One fact depositors know for certain is that the euro authorities are prepared to impose capital controls. It is a significant moment; and the longer controls remain in place, the more confidence could be undermined elsewhere.

A year ago, before Mario Draghi at the ECB doused the flames in the sovereign bond market, it was said that no fund manager would ever get fired for buying German bunds. Will the same logic now apply among corporate treasurers in Portugal, Spain, Italy and elsewhere? Will they calculate that nobody will ever get fired for switching deposits to a German bank? If so, the eurozone financial system will become even more unbalanced.

And it would be rational for businesses and wealthy individuals to go German. Whatever it says in the textbooks, pushing depositors into the same pecking order as shareholders and bondholders, albeit in third place, is radical stuff. Investors are seeking profit. Most depositors are seeking a safe home and it's the bank, through the workings of fractional reserve banking, that is trying to make money. But if this is the new regime in euroland – as suddenly advertised in Cyprus – large depositors need to wake up.

A near-certainty is that another banking crisis will arrive sooner or later. The handling is now critical. The eurozone has tried making taxpayers, as in Ireland, pay for bail-outs. If the new idea is to make investors and then depositors carry the can, the market will demand to know how far politicians are prepared to go. At what point would leaders perform a U-turn on their U-turn?

Almost three years after the first Greek bail-out, the euro's route to stability and growth looks as uncertain as ever. Apart from Ireland, the periphery countries are hardly any closer to making their economies more competitive and unemployment across the 17 countries stands at almost 12%. If this was a company, the owners would be demanding a break-up just to make the problem easier to manage.

How many more crises can the euro survive? Never underestimate the political will to keep the project alive, they say. Even so, two more small crises or one big one feels about the limit.

Banking reform: a proposition

Let's have more competition in UK banking. An excellent idea, and we shouldn't grumble about the regulators' effort to give new entrants a leg-up by allowing them to operate with lower levels of capital. It's just that this reform doesn't feel as if it will shift the dial very far. Lloyds and Royal Bank of Scotland hardly generated a stampede of interest when, under EU orders, they each put a few hundred branches up for sale.
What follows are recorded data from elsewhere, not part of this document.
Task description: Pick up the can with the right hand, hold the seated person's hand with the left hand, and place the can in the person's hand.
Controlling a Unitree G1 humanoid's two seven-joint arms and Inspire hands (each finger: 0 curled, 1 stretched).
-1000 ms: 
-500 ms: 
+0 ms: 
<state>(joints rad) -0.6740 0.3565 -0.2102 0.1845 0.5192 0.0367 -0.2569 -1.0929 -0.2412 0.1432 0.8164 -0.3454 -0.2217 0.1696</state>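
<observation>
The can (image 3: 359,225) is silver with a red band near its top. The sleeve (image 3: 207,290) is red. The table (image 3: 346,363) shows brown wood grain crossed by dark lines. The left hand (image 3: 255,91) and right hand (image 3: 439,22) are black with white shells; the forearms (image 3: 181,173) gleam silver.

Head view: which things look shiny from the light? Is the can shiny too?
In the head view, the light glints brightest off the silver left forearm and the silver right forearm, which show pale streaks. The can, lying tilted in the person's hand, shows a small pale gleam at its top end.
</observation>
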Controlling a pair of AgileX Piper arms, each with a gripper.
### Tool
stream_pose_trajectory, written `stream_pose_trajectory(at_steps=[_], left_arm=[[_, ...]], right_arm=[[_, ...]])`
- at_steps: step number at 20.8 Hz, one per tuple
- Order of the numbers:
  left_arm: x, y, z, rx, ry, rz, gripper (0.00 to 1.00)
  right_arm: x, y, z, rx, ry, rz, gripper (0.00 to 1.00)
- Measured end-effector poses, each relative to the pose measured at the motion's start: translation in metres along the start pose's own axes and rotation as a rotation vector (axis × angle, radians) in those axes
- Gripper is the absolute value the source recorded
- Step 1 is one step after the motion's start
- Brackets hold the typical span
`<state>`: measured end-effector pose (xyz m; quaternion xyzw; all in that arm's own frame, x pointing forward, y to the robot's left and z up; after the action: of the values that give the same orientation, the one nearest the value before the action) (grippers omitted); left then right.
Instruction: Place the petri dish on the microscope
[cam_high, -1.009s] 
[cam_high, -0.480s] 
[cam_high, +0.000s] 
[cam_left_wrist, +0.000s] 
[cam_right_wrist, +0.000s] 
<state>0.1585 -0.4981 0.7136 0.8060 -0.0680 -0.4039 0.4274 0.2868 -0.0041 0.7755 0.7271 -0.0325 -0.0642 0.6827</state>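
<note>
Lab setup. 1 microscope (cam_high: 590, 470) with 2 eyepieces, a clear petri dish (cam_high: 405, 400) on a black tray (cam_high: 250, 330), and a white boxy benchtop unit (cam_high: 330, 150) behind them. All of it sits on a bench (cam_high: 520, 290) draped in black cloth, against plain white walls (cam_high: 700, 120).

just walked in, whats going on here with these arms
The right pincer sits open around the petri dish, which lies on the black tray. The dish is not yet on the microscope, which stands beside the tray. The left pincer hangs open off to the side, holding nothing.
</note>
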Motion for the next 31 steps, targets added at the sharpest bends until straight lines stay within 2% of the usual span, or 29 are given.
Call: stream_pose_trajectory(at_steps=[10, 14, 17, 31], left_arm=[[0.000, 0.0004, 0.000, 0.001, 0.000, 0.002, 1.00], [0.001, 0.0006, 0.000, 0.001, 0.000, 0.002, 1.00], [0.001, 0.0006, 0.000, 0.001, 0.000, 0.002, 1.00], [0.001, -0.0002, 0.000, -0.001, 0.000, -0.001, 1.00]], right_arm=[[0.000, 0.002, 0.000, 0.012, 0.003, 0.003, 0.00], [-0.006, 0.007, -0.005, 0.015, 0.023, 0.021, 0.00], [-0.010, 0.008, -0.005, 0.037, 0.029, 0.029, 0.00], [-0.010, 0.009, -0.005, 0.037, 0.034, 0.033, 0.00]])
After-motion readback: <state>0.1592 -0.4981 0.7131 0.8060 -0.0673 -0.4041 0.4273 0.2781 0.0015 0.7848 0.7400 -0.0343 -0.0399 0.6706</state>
If there's to be a revolution in banking it will probably come from left-field and via new technology and business models. Peer-to-peer lending over the internet is the place to look. The model is gloriously simple: make the middleman thinner and allow both lender and borrower to enjoy better rates.

The obvious worry is the rate of default. But credit officers at the likes of Zopa and RateSetter can use the same credit-checking agencies as the banks. In practice, default rates have been low – 0.37%, reports RateSetter, which operates a central provision fund to cover shortfalls. And, at the moment, the firm is spoilt for choice of borrower: it did £6m in loans this month out of applications to borrow £75m. A car purchase is the most common reason to borrow.
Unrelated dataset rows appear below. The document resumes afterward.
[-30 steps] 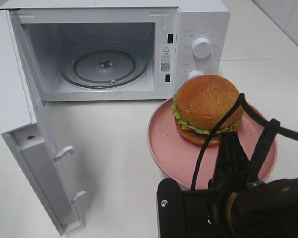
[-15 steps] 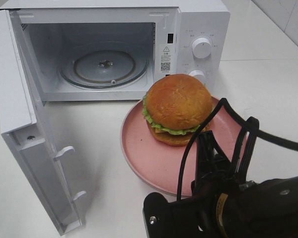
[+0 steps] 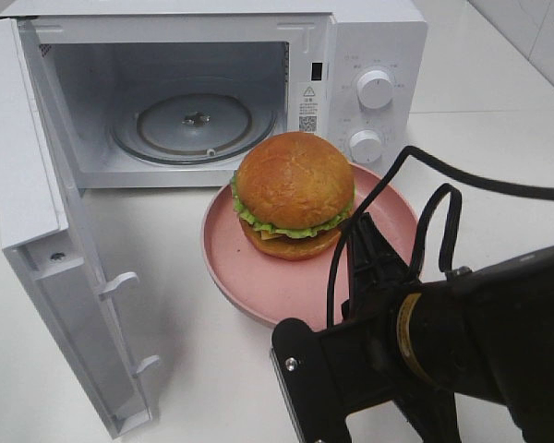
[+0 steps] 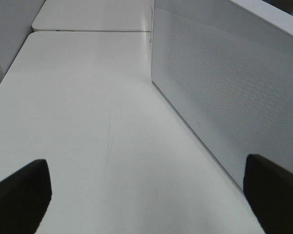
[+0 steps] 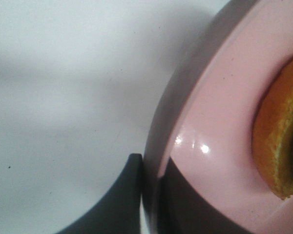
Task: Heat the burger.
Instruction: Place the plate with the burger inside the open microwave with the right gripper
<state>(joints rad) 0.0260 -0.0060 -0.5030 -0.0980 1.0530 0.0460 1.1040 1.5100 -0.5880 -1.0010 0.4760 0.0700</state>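
Note:
The burger (image 3: 295, 192), with a golden-brown bun and green lettuce, sits on a round pink plate (image 3: 229, 263) held just in front of the open microwave (image 3: 369, 46). My right gripper (image 3: 364, 226) is shut on the plate's near right rim. In the right wrist view its fingers clamp the rim (image 5: 149, 195), with the plate (image 5: 219, 122) and the burger's edge (image 5: 276, 141) beside them. My left gripper (image 4: 146, 195) is open and empty, its two dark fingertips (image 4: 19, 195) wide apart above bare table. It does not show in the exterior high view.
The microwave door (image 3: 37, 212) stands open at the left, and its outer face fills the side of the left wrist view (image 4: 224, 97). The glass turntable (image 3: 194, 125) lies inside the cavity. Two knobs (image 3: 376, 89) are on the right panel.
My right gripper has carried the plate with the burger to the left, from in front of the knobs towards the microwave's opening. The door has not moved.

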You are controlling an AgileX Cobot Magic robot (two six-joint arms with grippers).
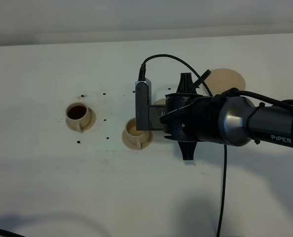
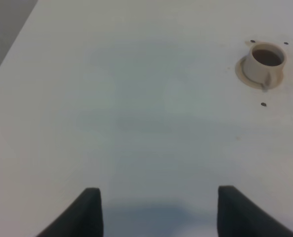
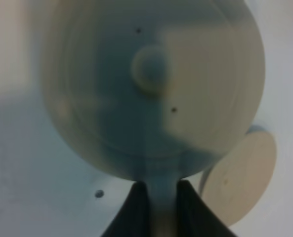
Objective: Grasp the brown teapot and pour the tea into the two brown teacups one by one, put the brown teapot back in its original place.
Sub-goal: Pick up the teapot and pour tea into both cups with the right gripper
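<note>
My right gripper (image 3: 162, 191) is shut on the loop handle of the brown teapot (image 3: 151, 89), whose knobbed lid fills the right wrist view. In the high view only a tan sliver of the teapot (image 1: 159, 102) shows under the right wrist, just above and right of the nearer teacup (image 1: 136, 133), which looks pale inside. The other teacup (image 1: 78, 116), on its saucer to the left, holds dark tea; it also shows in the left wrist view (image 2: 266, 63). The round tan coaster (image 1: 226, 80) lies bare at the back right. My left gripper (image 2: 158, 217) is open and empty over bare table.
The white table (image 1: 47, 187) has several small dark holes around the cups. Its far edge runs along the top of the high view. The right arm (image 1: 255, 123) and its cable (image 1: 224, 187) cross the right half. The coaster also shows in the right wrist view (image 3: 240, 177).
</note>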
The sector is still tiny. Zopa has lent £288m in total, and RateSetter £63m. But the model is working smoothly. Note, too, that Jacob Rothschild, one of the UK's most successful investors, bought a stake in Zopa last year. That's a reasonable indication that the peer-to-peer pioneers have started something significant.

Burying good news?

Companies can publish their annual reports, complete with disclosures on pay, whenever they wish. So what sort of two-bit outfit slips out its report at 6.15pm on the day before Good Friday as if it's got something it would rather nobody noticed? It's UK Asset Resolution. Never heard of 'em? They're the crew running down the mortgage books of the "bad" parts of nationalised Northern Rock and Bradford & Bingley.

The work may be unexciting, but it does indeed pay well. Chief executive Richard Banks earned £643,000, up 7.7% on a year ago. OK, that won't win many bragging rights in banker-land, but it's not bad for a publicly owned body that says it is trying to apply restraint on remuneration.